After downloading the dataset, make sure the downloaded parquet directory is accessible.

Get a list of repositories

There are about 10M repositories in the dataset. However, some of them do not have README.md file and many of them contain improper document (e.g. empty, too short, and invalid contents). Before extracting source codes of all repositories, it would be better to filter the invalid repositories.

$ python find_readme_repositories.py /path/to/parquets/*.parquet

Make sure repositories.txt is generated successfully.

Extract source codes

Now we need source codes of each repository. extract_source_codes.py will extract the codes from parquets and group them by repositories.

$ python extract_source_codes.py /path/to/parquets/*.parquet

After running the above command, you can see repositories directory which contains jsonl files.

Generate input prompt examples

Finally we are going to generate the input prompt examples which will be used to fine-tune the large-scale language model.

$ python create_input_examples.py --tokenizer [tokenizer] --num-sampling [number of sampling] 

Contrary to the previous two scripts, this program provides many options for generation. First, you have to specify the tokenizer which will be used with the target model (e.g. bigscience/bloom-1b7). Also the number of sampling is required. Basically, the source codes will be randomly sampled and choiced, so many files will be dropped from the input prompt. Hence you can sample multiple times to make various conditions of the prompt.

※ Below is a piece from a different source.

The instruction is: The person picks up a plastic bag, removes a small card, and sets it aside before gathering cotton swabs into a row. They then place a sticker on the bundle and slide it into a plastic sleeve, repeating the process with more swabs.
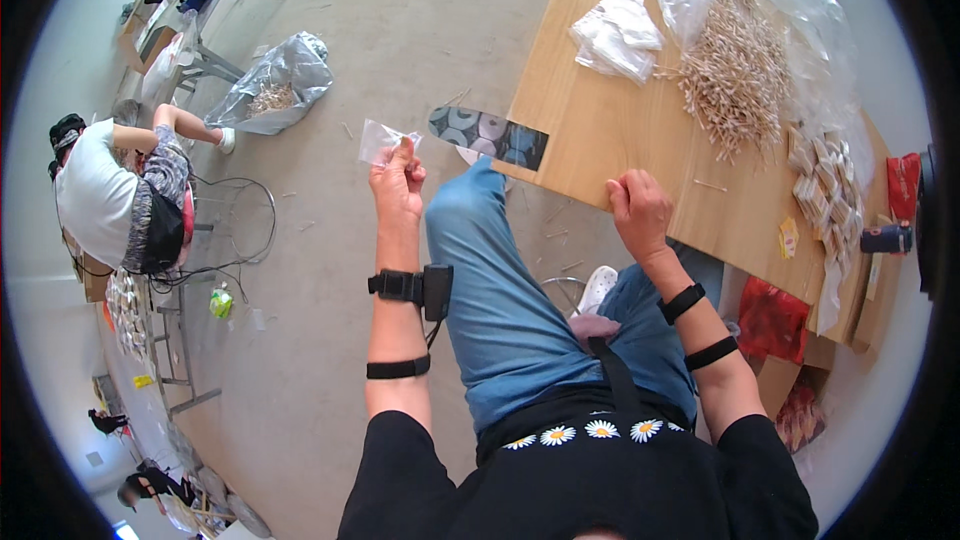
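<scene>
My left hand point(400, 183) is raised left of the table corner, thumb and fingers pinched on a small clear plastic bag point(378, 143). At the table's near edge my right hand point(641, 208) is closed with fingers curled; what they hold, if anything, is hidden. A large heap of cotton swabs point(735, 65) lies on the wooden table point(590, 120), partly covered by a big clear plastic sheet or bag point(810, 10). One loose swab point(710, 185) lies to the right of my right hand. Flat white plastic bags point(618, 35) are stacked farther back.
Filled packets point(825, 175) pile up at the table's right, near a dark can point(886, 238). A circle-patterned strip point(490, 135) juts past the table corner. On the floor are stray swabs and a grey plastic sack point(275, 85). A person point(110, 190) sits at the left.
</scene>
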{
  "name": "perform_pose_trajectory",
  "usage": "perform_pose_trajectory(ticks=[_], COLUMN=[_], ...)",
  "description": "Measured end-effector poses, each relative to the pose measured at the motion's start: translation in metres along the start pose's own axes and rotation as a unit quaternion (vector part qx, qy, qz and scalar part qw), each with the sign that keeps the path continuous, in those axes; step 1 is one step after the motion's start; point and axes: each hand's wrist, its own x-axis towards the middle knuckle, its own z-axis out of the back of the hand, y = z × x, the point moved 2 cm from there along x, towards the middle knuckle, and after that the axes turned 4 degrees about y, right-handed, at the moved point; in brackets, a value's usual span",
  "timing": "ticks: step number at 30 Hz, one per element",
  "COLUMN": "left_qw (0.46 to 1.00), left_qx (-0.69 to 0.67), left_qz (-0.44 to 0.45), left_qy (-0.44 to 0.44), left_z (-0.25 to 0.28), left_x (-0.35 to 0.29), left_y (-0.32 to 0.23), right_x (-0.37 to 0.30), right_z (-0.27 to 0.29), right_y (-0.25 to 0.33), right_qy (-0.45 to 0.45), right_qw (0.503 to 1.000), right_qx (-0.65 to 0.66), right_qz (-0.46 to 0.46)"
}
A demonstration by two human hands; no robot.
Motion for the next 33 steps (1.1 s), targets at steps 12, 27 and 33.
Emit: perform_pose_trajectory(ticks=[12, 27, 33], left_qw=[0.997, 0.993, 0.989], left_qx=[0.073, 0.105, 0.119], left_qz=[0.016, -0.012, -0.024], left_qy=[-0.028, -0.047, -0.084], left_z=[-0.015, -0.025, -0.016], left_x=[0.051, 0.044, 0.048], left_y=[0.015, 0.007, 0.007], right_x=[0.001, 0.001, 0.001], right_z=[-0.004, -0.006, -0.006], right_y=[0.004, 0.004, 0.005], right_qy=[-0.020, -0.019, -0.019], right_qw=[0.998, 0.997, 0.997], right_qx=[-0.057, -0.065, -0.066], right_qz=[0.027, 0.027, 0.026])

If you want to increase/decrease the total length of the sequence (number of tokens in the prompt), then use --max-total-tokens. You can also limit the length of README.md and source codes with --max-readme-tokens and --max-source-code-tokens respectively. With --min-source-code-files, the repositories with less than the given value will be ignored.

README.md with many URLs (e.g. badges, documentations and etc.) can be a problem. It can be controlled with --max-urls-in-readme. Also invalid documents like too-long so that should be truncated and without title (starts with #) are skipped basically. You can disable them with --include-no-title and --include-longer-readme respectively.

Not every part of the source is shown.